### PROBLEM TO SOLVE
The expected output is every entry below, exact in every character.

### SUPPLIED DATA

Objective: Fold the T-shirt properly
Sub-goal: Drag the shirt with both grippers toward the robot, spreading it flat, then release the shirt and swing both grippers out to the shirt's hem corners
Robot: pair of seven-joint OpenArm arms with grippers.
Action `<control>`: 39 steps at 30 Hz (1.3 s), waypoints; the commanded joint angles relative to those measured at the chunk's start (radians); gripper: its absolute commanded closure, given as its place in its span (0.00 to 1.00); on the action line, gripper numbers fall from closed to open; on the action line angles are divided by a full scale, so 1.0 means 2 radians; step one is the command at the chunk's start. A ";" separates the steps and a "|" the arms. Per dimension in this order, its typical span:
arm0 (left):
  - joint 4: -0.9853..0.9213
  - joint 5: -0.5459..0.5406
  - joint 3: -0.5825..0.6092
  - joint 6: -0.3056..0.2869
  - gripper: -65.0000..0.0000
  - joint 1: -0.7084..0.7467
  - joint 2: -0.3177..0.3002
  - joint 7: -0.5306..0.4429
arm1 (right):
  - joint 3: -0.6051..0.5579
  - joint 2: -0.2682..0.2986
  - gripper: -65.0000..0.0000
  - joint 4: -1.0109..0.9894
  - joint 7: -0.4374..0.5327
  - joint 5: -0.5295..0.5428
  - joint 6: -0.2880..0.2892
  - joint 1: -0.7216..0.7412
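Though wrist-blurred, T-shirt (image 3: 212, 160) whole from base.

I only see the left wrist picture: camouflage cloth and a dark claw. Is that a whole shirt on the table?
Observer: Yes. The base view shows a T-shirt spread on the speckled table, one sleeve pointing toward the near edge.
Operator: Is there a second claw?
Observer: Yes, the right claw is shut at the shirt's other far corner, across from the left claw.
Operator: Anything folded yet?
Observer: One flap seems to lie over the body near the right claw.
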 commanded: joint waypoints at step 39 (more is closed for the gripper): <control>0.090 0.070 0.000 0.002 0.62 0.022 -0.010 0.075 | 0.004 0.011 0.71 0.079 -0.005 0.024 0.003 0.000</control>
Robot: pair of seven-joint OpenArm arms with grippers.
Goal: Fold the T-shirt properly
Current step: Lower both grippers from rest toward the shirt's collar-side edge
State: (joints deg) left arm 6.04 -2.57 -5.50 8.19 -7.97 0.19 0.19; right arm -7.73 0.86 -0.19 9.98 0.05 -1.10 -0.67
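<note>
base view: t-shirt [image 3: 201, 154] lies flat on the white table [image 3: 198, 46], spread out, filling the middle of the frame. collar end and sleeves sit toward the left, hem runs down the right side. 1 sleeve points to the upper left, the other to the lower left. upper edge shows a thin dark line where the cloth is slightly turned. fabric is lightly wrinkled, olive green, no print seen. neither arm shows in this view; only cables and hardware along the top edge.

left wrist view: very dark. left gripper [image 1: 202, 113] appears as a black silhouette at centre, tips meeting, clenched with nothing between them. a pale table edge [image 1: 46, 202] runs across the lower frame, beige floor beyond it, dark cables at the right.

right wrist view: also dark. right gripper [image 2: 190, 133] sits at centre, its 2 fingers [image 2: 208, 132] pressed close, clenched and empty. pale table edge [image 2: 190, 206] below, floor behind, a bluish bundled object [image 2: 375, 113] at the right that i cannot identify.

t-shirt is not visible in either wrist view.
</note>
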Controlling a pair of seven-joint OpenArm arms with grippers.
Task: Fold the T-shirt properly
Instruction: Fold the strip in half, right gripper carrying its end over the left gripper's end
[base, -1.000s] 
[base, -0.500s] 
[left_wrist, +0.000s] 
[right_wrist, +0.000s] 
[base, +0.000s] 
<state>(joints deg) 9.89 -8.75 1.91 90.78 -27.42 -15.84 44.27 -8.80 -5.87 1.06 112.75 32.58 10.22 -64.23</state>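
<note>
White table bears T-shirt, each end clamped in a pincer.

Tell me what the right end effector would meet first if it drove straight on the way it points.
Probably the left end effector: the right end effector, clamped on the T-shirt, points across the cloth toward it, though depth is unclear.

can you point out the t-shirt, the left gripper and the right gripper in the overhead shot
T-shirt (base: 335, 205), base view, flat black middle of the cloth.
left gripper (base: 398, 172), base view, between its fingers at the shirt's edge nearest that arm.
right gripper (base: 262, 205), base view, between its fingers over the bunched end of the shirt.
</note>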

### RESULT OF THIS TASK
Objective: Fold the T-shirt properly
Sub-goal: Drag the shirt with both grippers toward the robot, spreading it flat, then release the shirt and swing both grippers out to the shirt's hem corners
Robot: pair of seven-joint OpenArm arms with grippers.
Action `<control>`: 39 steps at 30 Hz (1.3 s), waypoints; the commanded joint angles relative to those measured at the chunk's start (radians); gripper: its absolute commanded closure, given as its place in its span (0.00 to 1.00); on the action line, gripper numbers fall from closed to open; on the action line angles are divided by a full scale, so 1.0 means 2 radians; step one is the command at the chunk's start. A ";" separates the steps and a "|" the arms. Per dimension in this order, its typical span:
arm0 (left):
  - joint 4: -0.9853..0.9213
  - joint 5: -0.5459..0.5406
  - joint 3: -0.5825..0.6092
  - joint 6: -0.3056..0.2869
  - gripper: -65.0000..0.0000
  - joint 1: -0.7084..0.7467
  - joint 2: -0.3177..0.3002
  - joint 7: -0.5306..0.4429
arm1 (right):
  - joint 3: -0.6051..0.5579
  - joint 2: -0.2682..0.2986
  - gripper: -65.0000..0.0000
  - joint 4: -1.0109..0.9894
  - joint 7: -0.4374..0.5327
  - joint 5: -0.5295..0.5428
  - joint 6: -0.2880..0.2892
  - joint 1: -0.7216..0.7412
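Though wrist-blurred, T-shirt (image 3: 212, 160) whole from base.

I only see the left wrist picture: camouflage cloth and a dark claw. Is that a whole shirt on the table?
Observer: Yes. The base view shows a T-shirt spread on the speckled table, one sleeve pointing toward the near edge.
Operator: Is there a second claw?
Observer: Yes, the right claw is shut at the shirt's other far corner, across from the left claw.
Operator: Anything folded yet?
Observer: One flap seems to lie over the body near the right claw.
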 commanded: joint waypoints at step 39 (more is closed for the gripper): <control>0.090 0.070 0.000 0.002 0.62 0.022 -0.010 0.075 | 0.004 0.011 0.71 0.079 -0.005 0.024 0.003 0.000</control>
Robot: pair of seven-joint OpenArm arms with grippers.
Goal: Fold the T-shirt properly
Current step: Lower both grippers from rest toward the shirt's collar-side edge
State: (joints deg) left arm 6.04 -2.57 -5.50 8.19 -7.97 0.19 0.19; right arm -7.73 0.86 -0.19 9.98 0.05 -1.10 -0.67
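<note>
base view: t-shirt [image 3: 201, 154] lies flat on the white table [image 3: 198, 46], spread out, filling the middle of the frame. collar end and sleeves sit toward the left, hem runs down the right side. 1 sleeve points to the upper left, the other to the lower left. upper edge shows a thin dark line where the cloth is slightly turned. fabric is lightly wrinkled, olive green, no print seen. neither arm shows in this view; only cables and hardware along the top edge.

left wrist view: very dark. left gripper [image 1: 202, 113] appears as a black silhouette at centre, tips meeting, clenched with nothing between them. a pale table edge [image 1: 46, 202] runs across the lower frame, beige floor beyond it, dark cables at the right.

right wrist view: also dark. right gripper [image 2: 190, 133] sits at centre, its 2 fingers [image 2: 208, 132] pressed close, clenched and empty. pale table edge [image 2: 190, 206] below, floor behind, a bluish bundled object [image 2: 375, 113] at the right that i cannot identify.

t-shirt is not visible in either wrist view.
</note>
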Controlling a pair of seven-joint OpenArm arms with grippers.
Task: Fold the T-shirt properly
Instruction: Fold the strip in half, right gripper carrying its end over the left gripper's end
[base, -1.000s] 
[base, -0.500s] 
[left_wrist, +0.000s] 
[right_wrist, +0.000s] 
[base, +0.000s] 
<state>(joints deg) 9.89 -8.75 1.91 90.78 -27.42 -15.84 44.27 -8.80 -5.87 1.06 112.75 32.58 10.22 -64.23</state>
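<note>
White table bears T-shirt, each end clamped in a pincer.

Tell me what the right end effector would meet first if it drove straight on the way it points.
Probably the left end effector: the right end effector, clamped on the T-shirt, points across the cloth toward it, though depth is unclear.

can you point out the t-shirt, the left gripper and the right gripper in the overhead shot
T-shirt (base: 335, 205), base view, flat black middle of the cloth.
left gripper (base: 398, 172), base view, between its fingers at the shirt's edge nearest that arm.
right gripper (base: 262, 205), base view, between its fingers over the bunched end of the shirt.
</note>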

The output is finished.